Chimeric repeats appear to stem from the random placement of new repeat sequences within existing repeats. Chimeric repeats were also identified as an important source of repetitive elements in the horse but they were difficult to classify unambiguously. The different repeat classes seemed to occur within the chimeras in proportion to their relative overall frequency in the genome.
Synteny with Humans
Comparative genomics is a term used to describe the use of information gained from the genome of one species to inform our understanding of another. Conserved linkage describes a preservation of gene order across species and it suggests an evolutionary commonality of sequence origin. If we compare horse and human chromosomes we observe surprisingly strong conserved linkage between these species given that we and horses seem phenotypically (in appearance) to be quite dissimilar. In fact, it might be surprising to learn that horses are a little closer to humans on an evolutionary scale than they are to cows.
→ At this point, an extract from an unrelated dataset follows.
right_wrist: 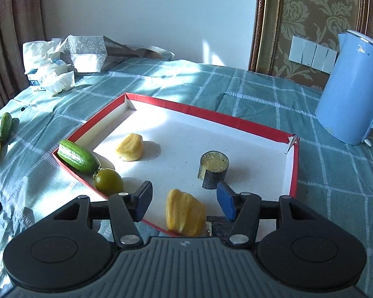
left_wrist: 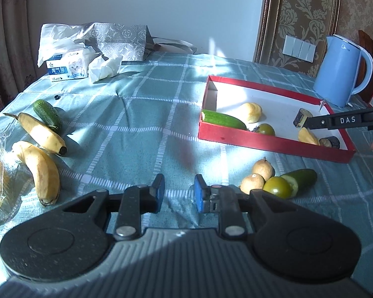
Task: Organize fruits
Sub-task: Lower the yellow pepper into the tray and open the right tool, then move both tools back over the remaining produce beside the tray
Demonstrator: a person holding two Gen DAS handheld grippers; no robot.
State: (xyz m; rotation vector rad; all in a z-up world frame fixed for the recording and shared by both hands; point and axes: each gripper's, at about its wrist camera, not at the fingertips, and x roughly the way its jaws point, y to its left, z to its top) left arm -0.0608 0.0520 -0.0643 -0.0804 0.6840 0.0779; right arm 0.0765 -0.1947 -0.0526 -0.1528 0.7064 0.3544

Syntenic blocks are regions where a portion of any chromosome from the first species is present in the second species without another chromosome sequence intervening. Syntenic segments describe similar regions but do not allow for directional rearrangements between sections of the sequence. More than 2.76 Gb (out of 2.9 Gb) of the human genome sequence is covered by horse syntenic blocks that are at least 100 kb long. This implies that there has been relatively little rearrangement between the species and their common ancestor. Compare this with the weak synteny observed between human and mouse (Waterston et al., 2002). At the resolution of 100 kb-sized sequence windows, we find only 86 syntenic blocks and 425 syntenic segments in the alignment of the horse and human genomes. While the human syntenic segments defined relative to horse and relative to dog have similar average sizes, 50% of the human genome sequence resides in blocks 26 Mb or larger on the horse genome, while on the dog genome the equivalent figure is a smaller 20 Mb. This larger block size between human and horse is strongly influenced by 12 large human-horse segments that exceed the maximum size observed in the dog-human comparison. In fact, 17 chromosomes in horse comprise material from a single human corresponding chromosome (53% of horse chromosomes and 29% of dog chromosomes correspond to a single counterpart human chromosome) (Figure 6.2).